We pressed on, remembering our loved ones, keeping and throwing away stuff, and took a timely look at our calendars before tuning into the love of Christ, and trying to see the wood for the trees when watching TV. Unable to repair our hard disks, we sought to be wiped clean and restored, and reverted to the more traditional iron pen, with which to write words of faith on our hearts. Then, as Passiontide began, we turned to the Bible, that bestseller, the reading of which renews our relationship with God. We met God the Trinity in the keys of a piano before floundering in the dark, seeking a night light. Opening the curtains, the light of Christ burst in and helped us see how we may be seasoning for the world, knowing that, with Christ as our Lord and guest, every table is his and every chair made for prayer. On Palm Sunday, we contemplated public opinion as Jesus entered Jerusalem, and we thought differently about taxation, bills and money. Drawing closer to the cross, we remembered the humble towel and received a wake-up call to be renewed by the message of hope that dawns as Christ ascends to his cross with a loving embrace. And then, to bed.
Now, on Easter Day, we rise. We rise to find that Lent is over. Whatever we gave up, we can eat, drink, smoke or take up again (must we?). Whatever we have been reading is complete (almost). Whatever we took up, we can lay down (but should we?). Whatever we were like 46 days ago has changed (have we?). The world looks different: events have been and gone, and our surroundings seem to us changed. Even our possessions have taken on new meanings, and we are surrounded by familiar objects that now speak to us, tell us stories and remind us of the renewal we can find on the road to resurrection.
For the Lord is risen indeed! He rises with us each and every day. Just as each night when we go to sleep we die a little death as we turn out the life-light, every morning the light returns and dazzles us with the dawning reality of our own daily resurrection. It is our daily rising that reaffirms our own existence and connects us to the greater light, without which we would be dead. In his talk to the Oxford Socratic Club in 1962, C.S. Lewis said:
Christian theology can fit in science, art, morality and the sub-Christian religions. The scientific point of view cannot fit in any of these things, not even science itself. I believe in Christianity as I believe that the sun has risen, not only because I see it but because by it I see everything else.

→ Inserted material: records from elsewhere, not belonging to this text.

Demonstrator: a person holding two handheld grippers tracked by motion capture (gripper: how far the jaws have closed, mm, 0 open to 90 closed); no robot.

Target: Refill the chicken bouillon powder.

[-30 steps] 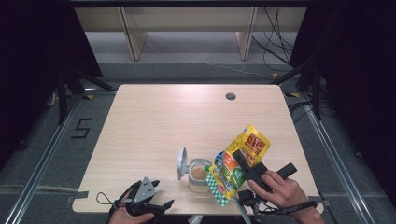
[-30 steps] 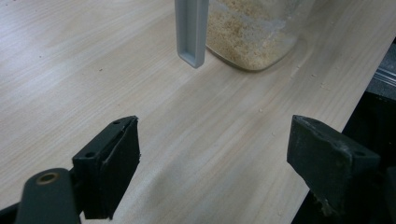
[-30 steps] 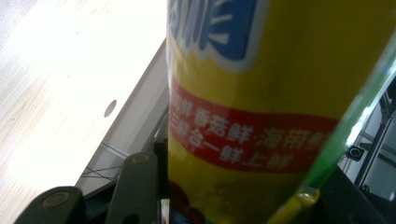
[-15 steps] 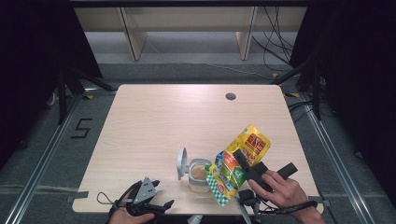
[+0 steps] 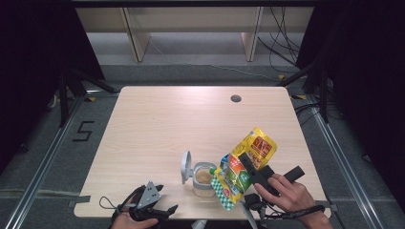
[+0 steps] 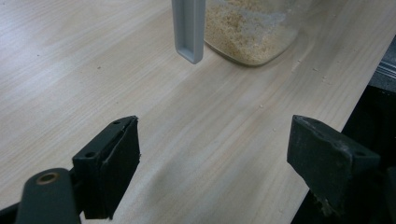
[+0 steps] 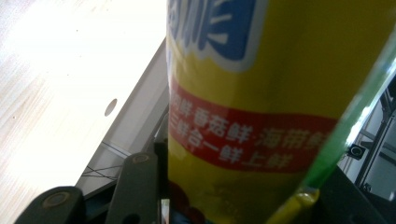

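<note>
Right tool (image 5: 249,168) clenched on the yellow-green pouch (image 5: 243,167), tilted, its lower end just over the open jar (image 5: 204,179) on the worktop (image 5: 157,129). We judged the pouch soft, light and slick, contents free to shift; best held across its flat middle. Left tool (image 5: 152,202) released, jaws apart, resting low, jar ahead of it.

Overhead camera faces forward; left claw camera closely shares its jar (image 5: 204,178).
</note>
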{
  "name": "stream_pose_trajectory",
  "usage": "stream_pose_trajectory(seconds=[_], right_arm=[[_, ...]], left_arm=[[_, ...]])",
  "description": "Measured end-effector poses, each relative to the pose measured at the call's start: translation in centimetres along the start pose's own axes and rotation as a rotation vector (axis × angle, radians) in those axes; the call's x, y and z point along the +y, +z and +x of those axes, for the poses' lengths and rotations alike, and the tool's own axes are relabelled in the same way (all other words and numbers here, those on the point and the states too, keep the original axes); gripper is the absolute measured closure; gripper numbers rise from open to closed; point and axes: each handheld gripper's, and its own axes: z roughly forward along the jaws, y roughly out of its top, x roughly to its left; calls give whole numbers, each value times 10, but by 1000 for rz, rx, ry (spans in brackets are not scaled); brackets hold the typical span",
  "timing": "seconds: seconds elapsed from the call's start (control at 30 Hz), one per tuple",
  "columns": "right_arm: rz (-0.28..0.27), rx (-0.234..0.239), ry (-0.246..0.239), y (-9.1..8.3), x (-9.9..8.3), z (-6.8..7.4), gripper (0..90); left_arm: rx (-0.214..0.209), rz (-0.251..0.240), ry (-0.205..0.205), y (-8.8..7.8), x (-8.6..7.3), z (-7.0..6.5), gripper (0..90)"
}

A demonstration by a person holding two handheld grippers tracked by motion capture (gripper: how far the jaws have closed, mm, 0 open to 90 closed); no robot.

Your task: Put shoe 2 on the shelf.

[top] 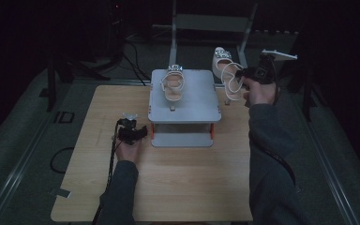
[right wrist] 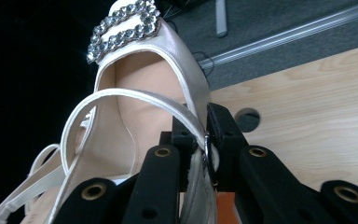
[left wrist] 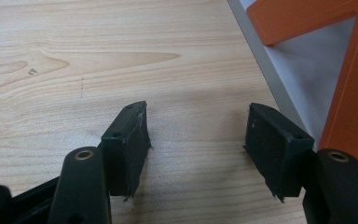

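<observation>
Two grippers work a wooden table (top: 168,187): nearest, the left gripper (left wrist: 196,140) rests jaws apart and empty on bare boards beside the grey two-tier rack (top: 185,112), apparently waiting. Beyond, one cream sandal (top: 173,86) sits on the rack's top shelf, room beside it. Farthest, the right gripper (right wrist: 204,140) pinches the second sandal (right wrist: 135,93) by its side edge, aloft past the table's far right corner.

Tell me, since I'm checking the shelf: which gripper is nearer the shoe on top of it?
Left. The left gripper sits beside the shelf, below that shoe; the right gripper is off the far corner.
</observation>
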Motion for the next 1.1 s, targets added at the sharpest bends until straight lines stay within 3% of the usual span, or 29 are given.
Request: stream_pose_trajectory(seconds=[0.17, 0.33, 0.63, 1.1], right_arm=[[29, 19, -15, 12, -7, 19, 827], [62, 54, 5, 24, -14, 26, 826], [90, 52, 11, 40, -22, 37, 825], [101, 16, 6, 51, -29, 49, 824]], left_arm=[[0, 0, 0, 0, 0, 0, 397], [-2, 1, 3, 0, 0, 0, 396], [-5, 0, 0, 0, 0, 0, 396], [-10, -1, -5, -1, 0, 1, 396]])
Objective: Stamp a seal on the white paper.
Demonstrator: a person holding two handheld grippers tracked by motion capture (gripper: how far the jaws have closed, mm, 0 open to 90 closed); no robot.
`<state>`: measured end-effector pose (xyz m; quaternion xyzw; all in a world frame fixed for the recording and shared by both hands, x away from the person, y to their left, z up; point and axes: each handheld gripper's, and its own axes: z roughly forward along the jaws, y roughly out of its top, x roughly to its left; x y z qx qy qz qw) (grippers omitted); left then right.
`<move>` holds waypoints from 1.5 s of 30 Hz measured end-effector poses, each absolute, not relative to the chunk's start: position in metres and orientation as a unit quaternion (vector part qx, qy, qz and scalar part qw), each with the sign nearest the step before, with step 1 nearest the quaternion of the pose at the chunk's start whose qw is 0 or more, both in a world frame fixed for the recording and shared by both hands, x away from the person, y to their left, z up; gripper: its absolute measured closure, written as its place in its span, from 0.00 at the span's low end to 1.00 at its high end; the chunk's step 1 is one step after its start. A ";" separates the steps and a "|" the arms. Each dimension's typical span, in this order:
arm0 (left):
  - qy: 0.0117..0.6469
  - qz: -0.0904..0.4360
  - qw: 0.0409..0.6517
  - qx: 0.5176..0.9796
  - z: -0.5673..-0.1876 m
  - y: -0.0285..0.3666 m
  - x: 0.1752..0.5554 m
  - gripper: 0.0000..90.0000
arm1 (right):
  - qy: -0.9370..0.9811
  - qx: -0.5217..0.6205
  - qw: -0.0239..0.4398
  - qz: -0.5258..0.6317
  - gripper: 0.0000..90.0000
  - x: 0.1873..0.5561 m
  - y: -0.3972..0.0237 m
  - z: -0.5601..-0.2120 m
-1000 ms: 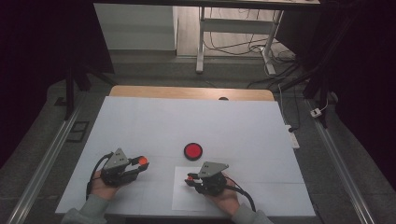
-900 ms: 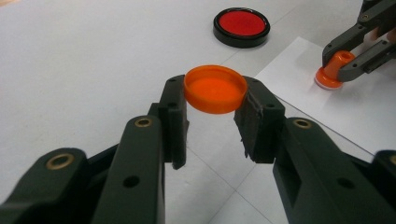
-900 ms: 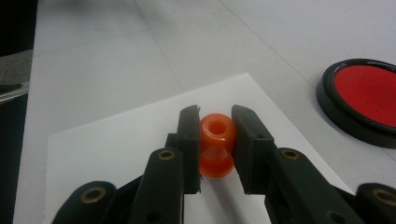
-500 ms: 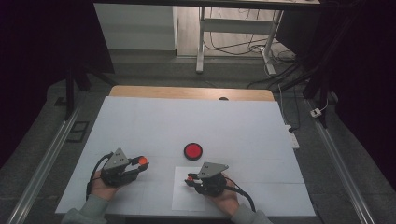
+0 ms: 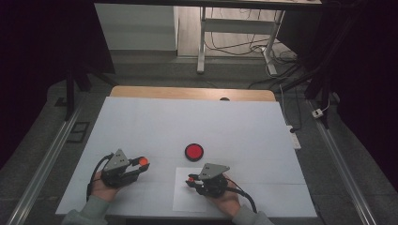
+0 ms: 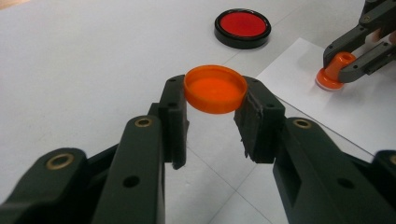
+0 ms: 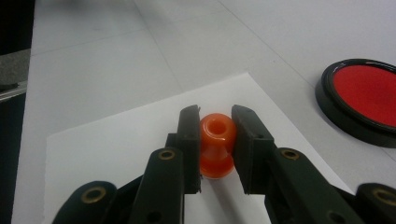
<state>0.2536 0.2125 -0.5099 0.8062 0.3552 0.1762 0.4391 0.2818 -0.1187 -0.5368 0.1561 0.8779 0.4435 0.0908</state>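
Observation:
My left gripper lies low over the white table at the front left, shut on a round orange cap whose rim is pinched between both pads. My right gripper is shut on a small orange stamp, gripping its narrow neck. The stamp stands base down on a white sheet of paper. In the left gripper view the stamp appears at the right, held by the other jaws. A red ink pad in a round black case lies open just beyond the paper, between the two grippers.
The white table top stretches far back to a wooden edge. Metal rails run along both sides. A desk frame and cables stand on the floor behind. A person's hands hold both grippers at the front edge.

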 end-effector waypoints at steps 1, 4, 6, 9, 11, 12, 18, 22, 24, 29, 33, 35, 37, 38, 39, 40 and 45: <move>0.355 0.176 0.439 0.806 -0.510 0.213 0.254 0.71 | 0.878 0.155 0.092 0.444 0.82 0.282 -0.119 -0.537; 0.355 0.177 0.440 0.806 -0.510 0.213 0.254 0.71 | 0.876 0.156 0.092 0.447 0.82 0.282 -0.119 -0.537; 0.356 0.177 0.440 0.805 -0.510 0.213 0.253 0.71 | 0.876 0.156 0.092 0.447 0.82 0.282 -0.119 -0.537; 0.355 0.177 0.441 0.805 -0.509 0.213 0.253 0.71 | 0.877 0.155 0.095 0.445 0.82 0.281 -0.119 -0.537; 0.355 0.177 0.440 0.806 -0.509 0.213 0.253 0.71 | 0.877 0.155 0.095 0.446 0.82 0.281 -0.119 -0.537; 0.354 0.177 0.440 0.806 -0.509 0.213 0.253 0.71 | 0.877 0.155 0.095 0.445 0.81 0.281 -0.119 -0.537; 0.356 0.178 0.441 0.804 -0.509 0.214 0.253 0.71 | 0.877 0.155 0.095 0.445 0.81 0.281 -0.118 -0.537; 0.355 0.178 0.441 0.805 -0.509 0.214 0.254 0.71 | 0.877 0.154 0.095 0.444 0.81 0.281 -0.118 -0.537; 0.355 0.178 0.441 0.805 -0.509 0.214 0.254 0.71 | 0.877 0.155 0.097 0.445 0.81 0.281 -0.118 -0.537; 0.355 0.178 0.442 0.804 -0.509 0.216 0.255 0.71 | 0.868 0.160 0.086 0.461 0.81 0.282 -0.122 -0.533; 0.356 0.177 0.443 0.804 -0.510 0.217 0.255 0.71 | 0.855 0.170 0.093 0.481 0.81 0.283 -0.127 -0.524; 0.355 0.177 0.442 0.805 -0.509 0.217 0.255 0.71 | 0.853 0.173 0.095 0.484 0.81 0.283 -0.129 -0.523; 0.354 0.177 0.444 0.804 -0.509 0.217 0.254 0.71 | 0.852 0.176 0.090 0.485 0.81 0.283 -0.130 -0.523; 0.354 0.178 0.444 0.804 -0.509 0.216 0.254 0.71 | 0.852 0.177 0.089 0.485 0.81 0.283 -0.130 -0.523; 0.353 0.178 0.444 0.804 -0.508 0.217 0.254 0.71 | 0.852 0.177 0.088 0.485 0.81 0.283 -0.130 -0.523; 0.353 0.178 0.444 0.804 -0.508 0.217 0.254 0.71 | 0.853 0.176 0.086 0.484 0.81 0.283 -0.130 -0.523; 0.353 0.177 0.443 0.805 -0.509 0.217 0.254 0.71 | 0.853 0.177 0.082 0.484 0.81 0.283 -0.129 -0.523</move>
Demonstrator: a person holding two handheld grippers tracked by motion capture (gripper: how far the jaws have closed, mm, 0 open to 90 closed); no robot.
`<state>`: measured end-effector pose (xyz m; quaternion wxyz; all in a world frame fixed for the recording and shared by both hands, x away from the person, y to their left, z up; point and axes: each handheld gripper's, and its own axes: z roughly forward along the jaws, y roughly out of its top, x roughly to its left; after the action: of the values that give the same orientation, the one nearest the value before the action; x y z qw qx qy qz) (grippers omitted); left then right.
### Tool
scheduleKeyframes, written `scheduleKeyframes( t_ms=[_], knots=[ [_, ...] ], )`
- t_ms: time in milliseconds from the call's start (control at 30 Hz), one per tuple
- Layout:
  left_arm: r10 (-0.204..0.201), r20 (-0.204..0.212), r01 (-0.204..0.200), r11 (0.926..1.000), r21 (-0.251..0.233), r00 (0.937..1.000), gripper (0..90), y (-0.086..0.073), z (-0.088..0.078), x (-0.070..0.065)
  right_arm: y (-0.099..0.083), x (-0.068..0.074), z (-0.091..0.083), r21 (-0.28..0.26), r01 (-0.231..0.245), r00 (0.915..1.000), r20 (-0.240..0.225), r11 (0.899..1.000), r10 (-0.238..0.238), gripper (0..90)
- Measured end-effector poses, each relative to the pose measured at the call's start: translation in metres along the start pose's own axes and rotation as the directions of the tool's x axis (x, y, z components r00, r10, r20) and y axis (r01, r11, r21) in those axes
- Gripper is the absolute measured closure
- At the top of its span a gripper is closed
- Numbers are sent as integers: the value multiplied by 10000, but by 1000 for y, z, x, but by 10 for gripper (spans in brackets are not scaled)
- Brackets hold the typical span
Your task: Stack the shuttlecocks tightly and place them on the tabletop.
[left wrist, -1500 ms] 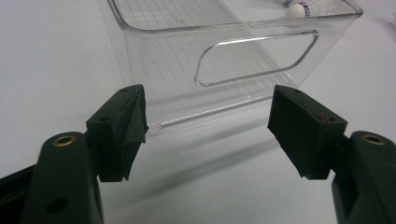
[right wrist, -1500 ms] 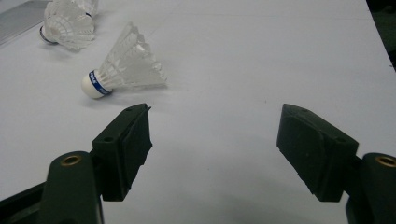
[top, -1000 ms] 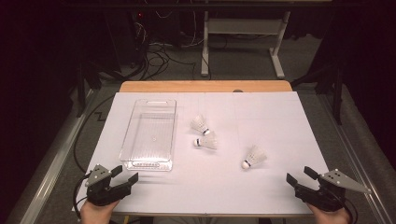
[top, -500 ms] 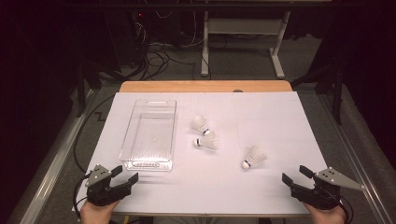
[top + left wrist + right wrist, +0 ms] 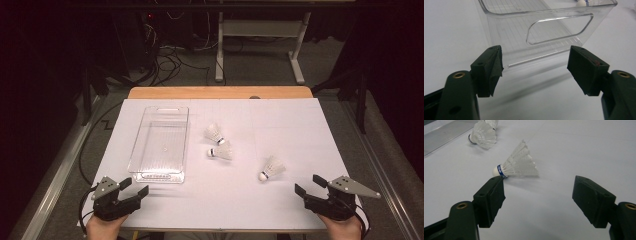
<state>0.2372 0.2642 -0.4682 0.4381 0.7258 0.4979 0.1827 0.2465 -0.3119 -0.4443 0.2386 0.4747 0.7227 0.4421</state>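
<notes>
Progress: nothing is binned yet, all loading judged left | bin [image 5: 161, 142]: one, clear, empty, on tabletop [image 5: 300, 135] left | shuttlecocks: three, lying right of bin, nearest [image 5: 271, 168] before right tongs [image 5: 306, 187] | left tongs [image 5: 134, 187]: spread, empty, facing bin end | right tongs: spread, empty

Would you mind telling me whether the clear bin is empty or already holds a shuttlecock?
Empty. The bin shows only its bare bottom, and all three shuttlecocks lie on the table to its right.
</notes>
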Motion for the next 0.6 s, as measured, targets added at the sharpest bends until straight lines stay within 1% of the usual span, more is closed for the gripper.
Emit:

In faith, we see everything by the light of the Easter sunrise. So it is that the light that dazzles us on first acquaintance, the resurrection light that blinded and confused the early disciples and made them fearful, soon made them excited as they realised that this light illuminates everything that they had already seen, and would see in the future. As we rise again, to a normal day that is also the day of resurrection, we may feel it is special because the calendar says it is. But actually, every single day is illuminated by Easter light, and every day is simply just another, normal, regular, recurring day of resurrection. We do not say today, ‘Christ has risen.’ No, we say, ‘Christ is risen.’ For Christ is risen every day, from then on and from now on. It has happened before and it will happen again. Every day is Easter Day, and the day of resurrection is every day.
May the resurrection light of Christ illuminate our past and our future, and shine from everything we see and touch, this Easter and hereafter. For you, Lord, are risen. You are risen indeed! Hallelujah! Amen
The Rev'd Dr Gordon Giles, St Mary Magdalene, Enfield.